There have been hardly any photographs of dead or badly injured U.S. or British troops published in the mainstream media, as editors found their readers and advertisers criticised such images as being disrespectful. Closing down debate by invoking “patriotism” and “respect” was discussed in me and Cat Gregory’s documentary ‘The Trouble With Icons’. Terrorists themselves understand that whilst very graphic images may spread terror or morbid interest mainstream news outlets will sensor such images, so instead they stage events, use props such as dressing hostages Guantanamo Bay stye orange jumpsuits and let the outraged news presenter’s descriptions suffice. New media outlets such as the puerile Vice do publish graphic images.


Arguably the most important images from Iraq were not of battle, but of the mistreatment of prisoners at Abu Ghrabib. Photojournalists did not take these, and it must be stressed, they were not taken as evidence of abuse. Rather they were the macabre souvenirs of captors not dissimilar from ‘happy slapping’ mobile phone footage being uploaded to YouTube. Combatants have taken these images as long as they have had the technology to do so. Similarly the footage of a US helicopter killing a Reuters cameraman was a leaked cockpit recording, recorded as a matter of course, not as testimony. Gun camera and mobile phone footage and stills taken from it have their own aesthetic, the rawness of which seems to add to the viewer’s voyeuristic thrill.

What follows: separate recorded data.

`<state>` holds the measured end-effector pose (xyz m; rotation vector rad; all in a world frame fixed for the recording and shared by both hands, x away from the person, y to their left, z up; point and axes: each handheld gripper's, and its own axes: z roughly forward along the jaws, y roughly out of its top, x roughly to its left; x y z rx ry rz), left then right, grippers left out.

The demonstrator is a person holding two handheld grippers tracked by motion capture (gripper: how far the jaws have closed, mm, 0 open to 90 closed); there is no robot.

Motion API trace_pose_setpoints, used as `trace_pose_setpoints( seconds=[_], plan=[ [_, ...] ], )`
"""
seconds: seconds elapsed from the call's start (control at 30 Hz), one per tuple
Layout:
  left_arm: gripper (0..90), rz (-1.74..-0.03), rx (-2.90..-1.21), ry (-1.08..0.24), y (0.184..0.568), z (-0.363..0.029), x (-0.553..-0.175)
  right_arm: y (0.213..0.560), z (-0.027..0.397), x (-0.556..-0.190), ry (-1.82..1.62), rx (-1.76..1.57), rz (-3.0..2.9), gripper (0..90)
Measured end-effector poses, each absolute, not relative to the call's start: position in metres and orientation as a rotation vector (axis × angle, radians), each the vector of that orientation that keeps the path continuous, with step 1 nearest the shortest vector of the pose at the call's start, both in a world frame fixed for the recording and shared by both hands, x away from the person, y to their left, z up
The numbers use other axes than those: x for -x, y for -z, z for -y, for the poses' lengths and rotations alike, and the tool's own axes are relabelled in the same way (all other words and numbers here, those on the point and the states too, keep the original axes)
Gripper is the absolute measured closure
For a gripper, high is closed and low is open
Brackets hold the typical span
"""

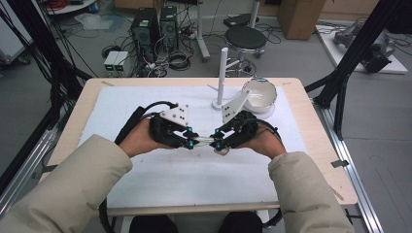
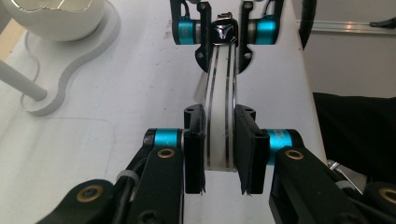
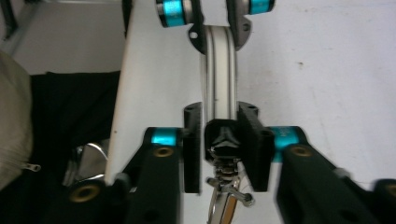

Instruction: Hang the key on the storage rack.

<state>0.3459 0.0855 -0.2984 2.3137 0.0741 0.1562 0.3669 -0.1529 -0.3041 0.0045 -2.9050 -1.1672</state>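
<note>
Grey floor (image 1: 301, 53) beyond the wooden table (image 1: 87, 99) holds computer towers (image 1: 154, 26), a black stool (image 1: 246, 37) (cables strewn around).

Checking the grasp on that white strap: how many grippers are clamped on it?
2. The left gripper holds the white strap at its plain end; the right gripper holds the end with the black fitting and metal clip, both above the table's middle.

Even, cool overhead light on the white table mat (image 1: 145, 107), shadows soft beneath the hands. High view slightly soft; right gripper view blurry, and gloomy off the mat's edge.
</note>
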Motion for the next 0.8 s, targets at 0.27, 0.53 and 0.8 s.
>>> trace_pose_setpoints(
  seconds=[0.27,0.53,0.8],
  plan=[
    [74.4,-0.063,-2.305,-0.129,0.298,-0.088,-0.347,0.303,0.152,-0.366,1.183,-0.045,2.901,74.2],
    [40.7,-0.157,-2.112,-0.086,0.305,-0.111,-0.349,0.302,0.16,-0.371,1.247,0.049,2.864,74.3],
    [3.8,-0.321,-1.979,-0.218,0.31,-0.158,-0.342,0.296,0.189,-0.391,1.472,0.472,2.771,74.3]
  ],
)
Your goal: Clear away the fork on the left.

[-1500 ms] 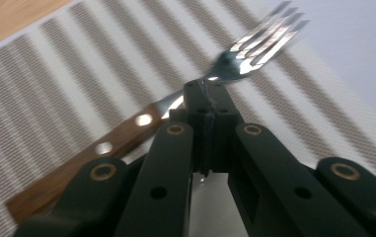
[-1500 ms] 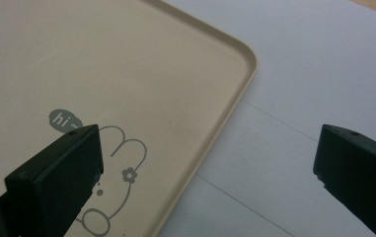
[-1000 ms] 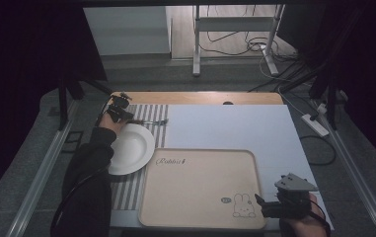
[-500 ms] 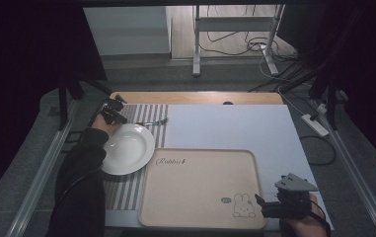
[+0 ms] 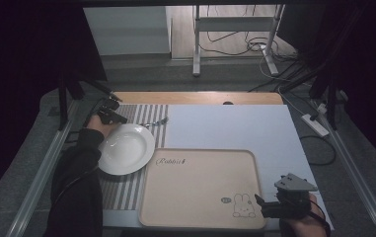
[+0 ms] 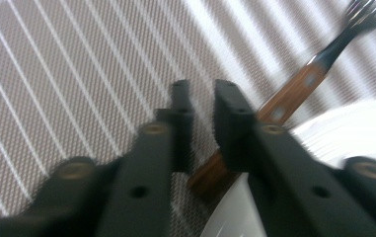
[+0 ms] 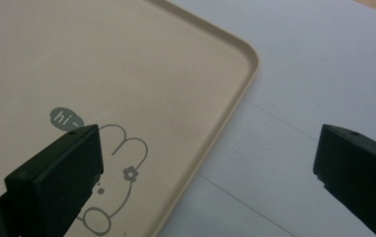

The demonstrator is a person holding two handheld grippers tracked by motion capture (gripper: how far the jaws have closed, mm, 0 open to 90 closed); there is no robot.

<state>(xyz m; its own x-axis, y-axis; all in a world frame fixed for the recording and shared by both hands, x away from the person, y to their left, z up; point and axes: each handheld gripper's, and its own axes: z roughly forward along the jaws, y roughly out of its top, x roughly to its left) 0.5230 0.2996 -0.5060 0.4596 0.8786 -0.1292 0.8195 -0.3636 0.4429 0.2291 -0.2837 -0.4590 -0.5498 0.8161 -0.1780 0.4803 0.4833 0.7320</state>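
Left claw (image 6: pixel 198 106) just opening a narrow gap beside the wooden-handled fork (image 6: pixel 294 94), nothing gripped; right claw (image 7: pixel 207 163) spread wide over the tray (image 7: pixel 126 64) corner.

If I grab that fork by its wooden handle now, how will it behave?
The fork looks stiff, with a metal head and a wooden handle, so it probably won't flex. It is slim and lies flat on the striped mat, so it will likely need a low pinch. Its handle end sits against the white plate, which may get nudged.
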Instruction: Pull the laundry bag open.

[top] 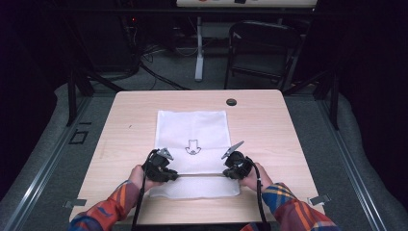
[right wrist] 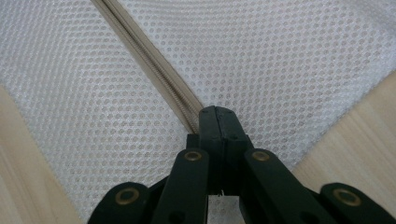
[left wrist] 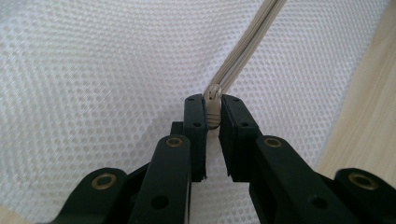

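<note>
Now left gripper (left wrist: 213, 108) pinching zipper pull (left wrist: 214, 105), right gripper (right wrist: 215, 112) clamped — mesh bag (top: 192, 130)

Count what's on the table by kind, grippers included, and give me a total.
White mesh bag: 1
Zipper pull: 1
Black grippers, left and right: 2
Table grommet: 1
Total: 5
</note>
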Demonstrator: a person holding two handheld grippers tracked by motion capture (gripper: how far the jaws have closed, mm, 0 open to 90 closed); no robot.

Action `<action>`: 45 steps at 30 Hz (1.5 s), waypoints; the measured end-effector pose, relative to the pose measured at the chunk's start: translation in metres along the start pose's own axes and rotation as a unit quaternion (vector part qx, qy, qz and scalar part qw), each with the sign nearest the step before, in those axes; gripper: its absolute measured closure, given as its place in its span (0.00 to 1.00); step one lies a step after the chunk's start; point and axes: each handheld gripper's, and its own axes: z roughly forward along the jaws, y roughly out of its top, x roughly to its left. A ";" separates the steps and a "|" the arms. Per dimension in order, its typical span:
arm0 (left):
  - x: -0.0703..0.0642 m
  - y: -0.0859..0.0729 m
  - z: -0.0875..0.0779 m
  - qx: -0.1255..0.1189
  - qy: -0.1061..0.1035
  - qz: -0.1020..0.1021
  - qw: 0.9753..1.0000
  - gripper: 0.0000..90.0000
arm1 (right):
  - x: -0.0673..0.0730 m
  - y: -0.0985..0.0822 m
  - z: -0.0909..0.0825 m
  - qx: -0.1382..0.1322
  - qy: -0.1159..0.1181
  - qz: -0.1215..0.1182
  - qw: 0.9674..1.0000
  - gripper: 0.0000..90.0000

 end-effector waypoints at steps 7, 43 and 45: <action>0.006 -0.007 -0.007 0.001 0.002 -0.009 1.000 0.90 | -0.002 -0.002 0.000 -0.005 0.003 0.007 1.000 1.00; 0.015 -0.020 -0.019 -0.005 0.010 -0.027 1.000 0.90 | -0.005 -0.002 -0.002 0.006 0.003 0.009 1.000 1.00; 0.015 -0.021 -0.020 -0.004 0.015 -0.024 1.000 0.90 | -0.006 -0.002 -0.002 0.007 0.006 0.009 1.000 1.00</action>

This voyeurism is not confined to teenage bedrooms. On 1 May 2011, American Special Forces raided the hideout of Osama bin Laden and killed him. President Obama and his National Security Team watched the attack as it happened on closed circuit TV. White House photographer Pete Souza took a picture that was widely circulated, but barely questioned. It was not thought appropriate to release footage of bin Laden’s death. The execution of Iraq’s ex- President Saddam Hussein had been filmed on a mobile phone and circulated undermining the claim of moral justice.

In Romania the execution of Nicolae and Elena Ceausescu was filmed and shown to convince the people he and his wife were really dead. However it had been thought that this was too voyeuristic, so actors had been used to re-enact the execution and this dramatised version was the one broadcast.


I would suggest that the ‘problem’ of war photography is not a lack of images of current conflicts but who is taking them, what they show and how they are distributed. Written history has changed, the source material is different. Diaries, letters and first hand interviews give a broader understanding than the ‘official’ linear procession of diplomatic incidents. The photographs that will tell us most about life in the 21st Century probably won’t be taken by photojournalists and probably won’t be seen in newsprint.